Er wollte etwas sagen, sich bedanken, doch Svein kam ihm zuvor: »Schon gut.« Bis in den Tod haben wir uns als Jungen am Fjord geschworen. Freundschaftlich stieß er Rorik mit dem Ellenbogen in die Seite. »Du weißt genau, dass ich dich nicht einfach in den Tod gehen lassen würde.«

»Gleichfalls«, entgegnete er und stimmte in das Lachen seines Freundes ein. Schon seit Kindertagen waren die beiden unzertrennlich.

»Thorgrim wird mächtig stolz auf uns sein. Wir haben reiche Beute gemacht«, bemerkte Rorik, als sie sich vom Schlachtfeld entfernten, den Tod und die Raben hinter sich ließen.

»Einauge? Ist das dein Ernst?« Svein lachte. »Bevor ich auch nur einen Gedanken daran verschwende, ob der Jarl zufrieden sein wird, kommen mir ganz andere Dinge in den Sinn.« Ein fiebriges Funkeln trat in seine blauen Augen, als er mit einem verschwörerischen Zwinkern meinte: »Ich freue mich schon auf die Limgarder Frauen.«

»Svein. Immer nur das eine im Kopf.« Rorik lachte dröhnend.

»Wird das jemals anders sein?«, meinte eine Stimme hinter ihnen, so tief und rau wie das Meer. Die Nordmänner wandten sich um, ließen Hakon in ihre Mitte treten. Mit hinter dem Rücken verschränkten Händen sah der Schiffsführer zum Horizont, wo in der Ferne ihr Boot lag. Sie hatten die Windpferd nach der Landung mit Hilfe von Stämmen in ein kleines Wäldchen gezogen, um sie vor neugierigen Blicken zu verbergen, während die Männer aus Limgard einen Vorstoß ins Landesinnere wagten.

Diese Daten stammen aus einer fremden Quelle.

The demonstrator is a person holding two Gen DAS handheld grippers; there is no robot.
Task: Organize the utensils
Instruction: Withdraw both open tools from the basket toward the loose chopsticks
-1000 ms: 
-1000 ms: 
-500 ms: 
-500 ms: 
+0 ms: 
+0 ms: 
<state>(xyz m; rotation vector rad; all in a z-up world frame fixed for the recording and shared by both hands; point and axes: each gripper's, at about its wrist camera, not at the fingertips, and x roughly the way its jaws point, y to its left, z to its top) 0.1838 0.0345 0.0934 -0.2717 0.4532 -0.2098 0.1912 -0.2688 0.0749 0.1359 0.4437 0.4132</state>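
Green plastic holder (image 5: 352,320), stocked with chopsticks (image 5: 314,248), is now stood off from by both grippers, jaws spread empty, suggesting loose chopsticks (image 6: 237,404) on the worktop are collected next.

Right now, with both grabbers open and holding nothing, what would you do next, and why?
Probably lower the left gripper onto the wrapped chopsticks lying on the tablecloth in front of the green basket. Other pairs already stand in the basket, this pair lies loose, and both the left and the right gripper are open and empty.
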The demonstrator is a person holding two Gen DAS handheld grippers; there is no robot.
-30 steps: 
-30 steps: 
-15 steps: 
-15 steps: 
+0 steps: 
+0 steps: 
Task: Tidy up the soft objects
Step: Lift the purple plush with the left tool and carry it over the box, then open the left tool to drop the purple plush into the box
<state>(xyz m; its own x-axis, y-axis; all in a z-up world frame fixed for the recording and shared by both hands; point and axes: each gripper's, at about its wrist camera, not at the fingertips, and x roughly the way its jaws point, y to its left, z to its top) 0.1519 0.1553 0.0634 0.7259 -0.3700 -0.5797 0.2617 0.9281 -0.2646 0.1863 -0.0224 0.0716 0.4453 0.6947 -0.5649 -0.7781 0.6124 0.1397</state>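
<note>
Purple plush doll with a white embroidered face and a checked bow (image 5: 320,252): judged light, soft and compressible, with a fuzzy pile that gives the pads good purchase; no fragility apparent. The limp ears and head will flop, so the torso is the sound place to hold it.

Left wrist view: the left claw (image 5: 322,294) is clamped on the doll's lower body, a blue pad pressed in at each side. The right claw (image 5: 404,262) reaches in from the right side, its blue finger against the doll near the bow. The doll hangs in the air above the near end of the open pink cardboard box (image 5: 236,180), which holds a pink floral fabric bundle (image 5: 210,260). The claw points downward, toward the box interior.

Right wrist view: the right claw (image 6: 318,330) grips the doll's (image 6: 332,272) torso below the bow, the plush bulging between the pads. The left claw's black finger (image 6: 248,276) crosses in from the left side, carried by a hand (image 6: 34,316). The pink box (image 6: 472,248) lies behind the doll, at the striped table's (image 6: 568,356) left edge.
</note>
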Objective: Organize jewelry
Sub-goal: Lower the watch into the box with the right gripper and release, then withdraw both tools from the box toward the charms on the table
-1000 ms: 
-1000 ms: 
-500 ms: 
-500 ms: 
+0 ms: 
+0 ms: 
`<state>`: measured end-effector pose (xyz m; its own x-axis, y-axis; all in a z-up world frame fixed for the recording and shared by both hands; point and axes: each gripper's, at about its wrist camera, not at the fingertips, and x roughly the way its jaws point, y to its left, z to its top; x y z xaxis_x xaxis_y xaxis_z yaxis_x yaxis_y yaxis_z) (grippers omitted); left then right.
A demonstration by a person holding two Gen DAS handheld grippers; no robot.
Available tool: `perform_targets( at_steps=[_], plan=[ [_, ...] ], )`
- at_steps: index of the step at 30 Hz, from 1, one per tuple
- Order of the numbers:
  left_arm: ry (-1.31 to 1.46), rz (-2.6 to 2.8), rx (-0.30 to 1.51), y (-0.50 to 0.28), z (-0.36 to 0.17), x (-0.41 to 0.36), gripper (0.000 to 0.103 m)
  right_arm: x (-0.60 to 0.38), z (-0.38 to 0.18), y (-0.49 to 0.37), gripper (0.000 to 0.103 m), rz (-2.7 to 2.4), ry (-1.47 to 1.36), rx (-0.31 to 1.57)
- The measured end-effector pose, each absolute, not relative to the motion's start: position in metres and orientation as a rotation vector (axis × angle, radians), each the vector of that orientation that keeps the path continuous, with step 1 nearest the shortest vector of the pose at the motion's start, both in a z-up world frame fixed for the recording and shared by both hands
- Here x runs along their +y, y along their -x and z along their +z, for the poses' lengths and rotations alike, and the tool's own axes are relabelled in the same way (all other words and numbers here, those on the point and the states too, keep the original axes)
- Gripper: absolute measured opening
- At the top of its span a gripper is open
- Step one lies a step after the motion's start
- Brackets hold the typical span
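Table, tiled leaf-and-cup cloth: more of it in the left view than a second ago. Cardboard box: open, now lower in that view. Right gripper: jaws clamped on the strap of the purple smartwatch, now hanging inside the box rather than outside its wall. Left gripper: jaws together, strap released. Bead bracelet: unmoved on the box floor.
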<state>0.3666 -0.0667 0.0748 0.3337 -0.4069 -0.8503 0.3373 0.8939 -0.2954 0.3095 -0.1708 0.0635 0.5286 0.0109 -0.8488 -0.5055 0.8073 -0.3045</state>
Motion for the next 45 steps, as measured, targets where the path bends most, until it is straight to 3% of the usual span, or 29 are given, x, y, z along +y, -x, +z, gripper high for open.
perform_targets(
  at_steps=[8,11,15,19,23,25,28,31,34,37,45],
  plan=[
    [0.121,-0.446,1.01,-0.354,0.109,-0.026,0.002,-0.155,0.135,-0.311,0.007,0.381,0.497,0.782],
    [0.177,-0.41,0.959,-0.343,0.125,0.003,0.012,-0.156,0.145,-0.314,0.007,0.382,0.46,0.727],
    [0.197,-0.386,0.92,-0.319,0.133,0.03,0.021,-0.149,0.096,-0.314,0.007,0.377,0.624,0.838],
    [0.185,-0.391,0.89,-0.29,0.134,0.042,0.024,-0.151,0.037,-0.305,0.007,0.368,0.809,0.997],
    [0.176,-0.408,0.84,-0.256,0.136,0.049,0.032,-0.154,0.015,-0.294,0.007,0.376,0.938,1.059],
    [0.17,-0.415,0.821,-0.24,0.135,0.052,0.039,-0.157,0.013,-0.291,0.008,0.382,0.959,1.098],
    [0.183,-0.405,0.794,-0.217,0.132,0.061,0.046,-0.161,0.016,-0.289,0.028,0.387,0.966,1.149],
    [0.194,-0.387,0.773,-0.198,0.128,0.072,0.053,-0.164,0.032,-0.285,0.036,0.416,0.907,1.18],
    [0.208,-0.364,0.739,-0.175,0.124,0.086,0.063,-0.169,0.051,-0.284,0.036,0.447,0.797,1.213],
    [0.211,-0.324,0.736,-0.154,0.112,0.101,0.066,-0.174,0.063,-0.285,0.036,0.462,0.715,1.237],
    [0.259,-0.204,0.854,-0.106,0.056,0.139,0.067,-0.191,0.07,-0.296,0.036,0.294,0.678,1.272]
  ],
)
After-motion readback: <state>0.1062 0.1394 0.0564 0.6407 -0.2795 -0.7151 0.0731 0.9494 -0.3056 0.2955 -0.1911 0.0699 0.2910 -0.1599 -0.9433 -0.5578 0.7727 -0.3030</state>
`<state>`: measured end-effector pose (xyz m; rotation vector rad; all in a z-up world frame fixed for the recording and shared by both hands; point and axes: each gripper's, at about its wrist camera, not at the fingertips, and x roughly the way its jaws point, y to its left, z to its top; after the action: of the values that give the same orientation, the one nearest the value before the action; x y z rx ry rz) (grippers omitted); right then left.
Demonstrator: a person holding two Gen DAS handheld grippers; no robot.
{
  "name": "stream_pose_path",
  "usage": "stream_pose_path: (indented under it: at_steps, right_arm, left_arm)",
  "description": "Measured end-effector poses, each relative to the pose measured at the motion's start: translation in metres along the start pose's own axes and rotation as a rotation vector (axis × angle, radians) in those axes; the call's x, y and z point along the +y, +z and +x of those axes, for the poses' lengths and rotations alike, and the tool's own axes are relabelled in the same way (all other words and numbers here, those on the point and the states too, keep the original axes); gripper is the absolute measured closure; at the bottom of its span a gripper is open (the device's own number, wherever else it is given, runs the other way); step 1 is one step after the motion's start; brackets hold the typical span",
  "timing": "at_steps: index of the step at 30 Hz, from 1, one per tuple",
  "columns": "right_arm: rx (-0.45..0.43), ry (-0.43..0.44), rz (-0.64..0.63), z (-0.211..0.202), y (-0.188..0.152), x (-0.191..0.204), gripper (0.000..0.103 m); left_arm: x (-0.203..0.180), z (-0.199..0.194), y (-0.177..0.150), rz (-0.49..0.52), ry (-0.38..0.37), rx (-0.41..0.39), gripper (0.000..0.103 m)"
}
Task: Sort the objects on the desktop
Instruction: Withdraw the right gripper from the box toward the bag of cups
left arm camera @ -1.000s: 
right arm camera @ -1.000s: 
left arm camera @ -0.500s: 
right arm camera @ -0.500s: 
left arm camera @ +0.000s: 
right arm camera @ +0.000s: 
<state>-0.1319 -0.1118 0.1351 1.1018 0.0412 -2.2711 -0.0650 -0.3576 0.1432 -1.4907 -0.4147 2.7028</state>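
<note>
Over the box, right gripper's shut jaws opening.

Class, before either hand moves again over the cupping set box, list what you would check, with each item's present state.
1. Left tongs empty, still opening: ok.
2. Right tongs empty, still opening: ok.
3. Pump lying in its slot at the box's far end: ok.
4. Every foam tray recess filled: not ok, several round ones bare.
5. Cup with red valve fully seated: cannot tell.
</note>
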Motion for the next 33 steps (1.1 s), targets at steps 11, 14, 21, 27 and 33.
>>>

»Heute Nacht bleiben wir auf einem der verlassenen Höfe und morgen machen wir uns auf den Rückweg.«

Hakon nahm einen Schluck aus dem Trinkschlauch, den er mit irgendeinem Gebräu aufgefüllt hatte, das ihm wohl am Morgen auf einem der Höfe in die Hände gefallen war, ehe die Dorfbewohner die Fremden bemerkt und ihre Verteidigung formiert hatten.

»Vier unserer Männer hat Odin zu sich gerufen«, meinte er, als er den Trinkschlauch an Svein weiterreichte.

»Gute Männer«, erklärte dieser und nahm einen Schluck.

»Und nun speisen und feiern sie an Odins Tafel mit ihren Ahnen.« Rorik hob den Schlauch gen Himmel, prostete seinen Kameraden zu.

Wir werden uns wiedersehen Männer, dachte er.